8. John Stockton (17.2 pts, 14.5 asts, 3.2 stls)
John Stockton is as good a player as there was on the Dream Team. He wasn’t the best, but he was as good as any, able to maximize his strengths and whittle away any weaknesses. The greatest players of his era talk about it openly now: when it came down to endgame and the Utah Jazz, Karl Malone wasn’t who they feared most. It was Stockton.
He’s the all-time leader in assists and steals, leading the league in dimes nine times and swipes twice. He was an All-Star ten times, all-NBA 11 times, All-Defense five times and a top-10 MVP candidate five times. Some guards pass well because they can’t shoot. Stockton was a sniper, annually ranking among the league leaders in shooting percentage, an exceptional feat for a guard. Four times he finished among the top-8 from downtown.

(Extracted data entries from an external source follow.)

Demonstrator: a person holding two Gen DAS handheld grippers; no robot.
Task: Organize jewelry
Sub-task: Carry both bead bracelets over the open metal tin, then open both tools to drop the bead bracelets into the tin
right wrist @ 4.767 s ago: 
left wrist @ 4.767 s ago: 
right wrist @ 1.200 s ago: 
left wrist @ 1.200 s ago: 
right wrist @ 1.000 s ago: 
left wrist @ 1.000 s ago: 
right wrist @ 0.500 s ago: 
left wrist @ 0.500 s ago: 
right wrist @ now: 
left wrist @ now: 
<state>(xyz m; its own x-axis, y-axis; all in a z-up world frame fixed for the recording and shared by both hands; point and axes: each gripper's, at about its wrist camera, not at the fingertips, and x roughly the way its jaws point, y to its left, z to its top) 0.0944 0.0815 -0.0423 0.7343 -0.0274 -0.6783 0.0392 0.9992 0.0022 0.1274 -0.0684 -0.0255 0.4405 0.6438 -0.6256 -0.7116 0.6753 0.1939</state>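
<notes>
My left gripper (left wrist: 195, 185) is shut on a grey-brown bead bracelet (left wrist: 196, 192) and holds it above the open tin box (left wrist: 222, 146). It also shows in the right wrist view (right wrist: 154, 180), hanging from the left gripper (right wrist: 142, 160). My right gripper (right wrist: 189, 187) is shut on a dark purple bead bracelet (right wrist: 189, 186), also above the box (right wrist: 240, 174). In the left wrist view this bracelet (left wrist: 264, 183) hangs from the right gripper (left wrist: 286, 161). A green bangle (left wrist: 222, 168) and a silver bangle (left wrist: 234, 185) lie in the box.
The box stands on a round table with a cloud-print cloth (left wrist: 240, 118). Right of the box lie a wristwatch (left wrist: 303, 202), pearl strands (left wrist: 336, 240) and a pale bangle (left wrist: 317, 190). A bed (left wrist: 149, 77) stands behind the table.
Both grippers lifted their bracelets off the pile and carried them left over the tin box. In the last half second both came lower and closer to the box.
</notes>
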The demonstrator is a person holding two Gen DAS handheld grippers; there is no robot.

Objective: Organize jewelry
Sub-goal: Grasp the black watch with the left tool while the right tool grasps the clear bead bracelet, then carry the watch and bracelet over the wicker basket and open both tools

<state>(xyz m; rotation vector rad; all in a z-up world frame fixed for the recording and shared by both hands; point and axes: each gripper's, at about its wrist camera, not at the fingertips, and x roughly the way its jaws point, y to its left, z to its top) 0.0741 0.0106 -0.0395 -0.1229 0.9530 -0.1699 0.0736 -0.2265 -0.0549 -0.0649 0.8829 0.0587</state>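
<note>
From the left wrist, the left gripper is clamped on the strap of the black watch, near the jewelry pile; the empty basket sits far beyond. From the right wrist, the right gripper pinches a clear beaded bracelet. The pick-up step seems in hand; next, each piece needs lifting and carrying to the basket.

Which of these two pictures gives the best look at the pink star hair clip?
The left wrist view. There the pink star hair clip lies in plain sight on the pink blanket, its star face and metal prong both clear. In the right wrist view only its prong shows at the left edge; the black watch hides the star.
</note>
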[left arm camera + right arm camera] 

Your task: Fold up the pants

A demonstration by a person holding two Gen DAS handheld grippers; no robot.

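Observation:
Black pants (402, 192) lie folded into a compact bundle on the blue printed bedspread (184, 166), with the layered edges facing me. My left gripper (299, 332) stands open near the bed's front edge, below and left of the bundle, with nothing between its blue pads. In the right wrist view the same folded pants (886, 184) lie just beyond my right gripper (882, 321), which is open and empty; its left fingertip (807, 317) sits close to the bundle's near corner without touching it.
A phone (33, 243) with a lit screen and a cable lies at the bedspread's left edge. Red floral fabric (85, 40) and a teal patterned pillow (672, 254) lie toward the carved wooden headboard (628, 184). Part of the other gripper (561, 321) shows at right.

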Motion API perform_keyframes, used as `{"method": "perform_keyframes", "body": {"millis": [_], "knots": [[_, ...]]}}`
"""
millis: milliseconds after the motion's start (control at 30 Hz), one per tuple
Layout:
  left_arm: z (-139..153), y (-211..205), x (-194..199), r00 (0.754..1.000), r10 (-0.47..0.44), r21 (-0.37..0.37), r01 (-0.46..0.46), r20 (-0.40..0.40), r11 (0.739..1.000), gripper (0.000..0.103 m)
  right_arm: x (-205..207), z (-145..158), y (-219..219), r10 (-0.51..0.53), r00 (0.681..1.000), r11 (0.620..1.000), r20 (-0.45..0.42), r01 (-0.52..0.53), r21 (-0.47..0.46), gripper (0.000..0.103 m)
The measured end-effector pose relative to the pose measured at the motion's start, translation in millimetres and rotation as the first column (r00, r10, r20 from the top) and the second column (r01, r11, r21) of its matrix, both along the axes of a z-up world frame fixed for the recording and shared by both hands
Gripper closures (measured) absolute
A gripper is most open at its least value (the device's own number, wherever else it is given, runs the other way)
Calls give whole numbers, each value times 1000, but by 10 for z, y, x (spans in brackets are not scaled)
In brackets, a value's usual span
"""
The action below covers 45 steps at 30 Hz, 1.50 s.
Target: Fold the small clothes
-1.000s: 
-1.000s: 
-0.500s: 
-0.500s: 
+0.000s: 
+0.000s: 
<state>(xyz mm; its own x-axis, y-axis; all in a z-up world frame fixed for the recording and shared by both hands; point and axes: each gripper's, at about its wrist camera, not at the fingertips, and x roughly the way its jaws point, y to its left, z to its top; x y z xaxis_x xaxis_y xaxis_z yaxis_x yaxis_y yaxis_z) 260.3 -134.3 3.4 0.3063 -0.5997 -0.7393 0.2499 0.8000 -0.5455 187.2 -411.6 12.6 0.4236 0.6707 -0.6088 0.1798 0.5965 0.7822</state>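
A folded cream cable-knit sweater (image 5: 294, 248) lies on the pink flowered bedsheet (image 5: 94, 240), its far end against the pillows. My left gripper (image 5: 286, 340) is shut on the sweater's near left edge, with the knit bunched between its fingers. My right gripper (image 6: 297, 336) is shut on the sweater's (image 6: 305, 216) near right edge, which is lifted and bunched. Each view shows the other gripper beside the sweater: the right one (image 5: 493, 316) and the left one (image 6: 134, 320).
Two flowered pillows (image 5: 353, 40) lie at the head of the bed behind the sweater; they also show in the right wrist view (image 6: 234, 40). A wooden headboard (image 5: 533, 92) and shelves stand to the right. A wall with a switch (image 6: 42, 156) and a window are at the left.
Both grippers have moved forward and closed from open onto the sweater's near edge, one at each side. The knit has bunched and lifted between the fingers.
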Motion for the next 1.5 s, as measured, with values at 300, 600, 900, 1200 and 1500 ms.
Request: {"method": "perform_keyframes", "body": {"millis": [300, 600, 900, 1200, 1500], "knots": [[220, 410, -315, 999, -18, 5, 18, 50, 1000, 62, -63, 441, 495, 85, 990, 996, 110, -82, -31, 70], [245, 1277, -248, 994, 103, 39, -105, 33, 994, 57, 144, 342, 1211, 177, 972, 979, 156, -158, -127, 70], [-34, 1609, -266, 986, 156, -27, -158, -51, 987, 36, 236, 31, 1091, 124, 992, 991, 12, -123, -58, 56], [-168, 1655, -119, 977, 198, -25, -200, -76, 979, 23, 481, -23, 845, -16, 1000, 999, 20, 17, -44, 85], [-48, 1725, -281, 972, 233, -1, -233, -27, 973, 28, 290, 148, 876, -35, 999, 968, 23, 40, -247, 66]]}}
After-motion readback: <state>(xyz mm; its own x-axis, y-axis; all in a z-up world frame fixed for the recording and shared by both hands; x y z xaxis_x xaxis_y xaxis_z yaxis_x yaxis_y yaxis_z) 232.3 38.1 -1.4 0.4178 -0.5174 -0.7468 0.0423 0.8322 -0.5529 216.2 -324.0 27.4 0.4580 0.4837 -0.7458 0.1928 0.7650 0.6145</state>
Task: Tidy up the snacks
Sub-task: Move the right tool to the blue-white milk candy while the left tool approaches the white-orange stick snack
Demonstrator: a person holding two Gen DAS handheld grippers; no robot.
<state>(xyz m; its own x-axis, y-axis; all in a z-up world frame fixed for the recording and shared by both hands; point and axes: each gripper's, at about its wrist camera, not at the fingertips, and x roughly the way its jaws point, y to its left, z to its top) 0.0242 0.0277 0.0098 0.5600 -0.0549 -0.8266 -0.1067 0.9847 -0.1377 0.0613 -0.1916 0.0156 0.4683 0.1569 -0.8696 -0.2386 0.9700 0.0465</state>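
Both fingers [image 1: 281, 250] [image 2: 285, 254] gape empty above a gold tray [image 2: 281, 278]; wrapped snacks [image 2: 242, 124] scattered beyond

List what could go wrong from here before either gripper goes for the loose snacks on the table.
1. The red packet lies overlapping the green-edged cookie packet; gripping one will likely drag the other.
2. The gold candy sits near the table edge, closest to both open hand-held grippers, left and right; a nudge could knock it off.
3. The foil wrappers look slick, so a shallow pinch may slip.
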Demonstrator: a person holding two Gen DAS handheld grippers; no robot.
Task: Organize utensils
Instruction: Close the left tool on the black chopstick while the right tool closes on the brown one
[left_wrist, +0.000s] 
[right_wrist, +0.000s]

A few members of the Dream Team were paired as teammates in the NBA — Jordan and Pippen; Barkley and Pippen; Barkley and Drexler. But none of those duos were together as long as Stockton and Malone, and while that marriage undoubtedly brought both to certain heights they may never have otherwise achieved, it also robbed us of seeing what they could do when asked to do more on their own. What if Stockton had been a bit more selfish, looked slightly more often for the shot? We’ll never know. After seeing him play every game in 17 of his 19 seasons, we know enough to marvel, even a quarter-century later.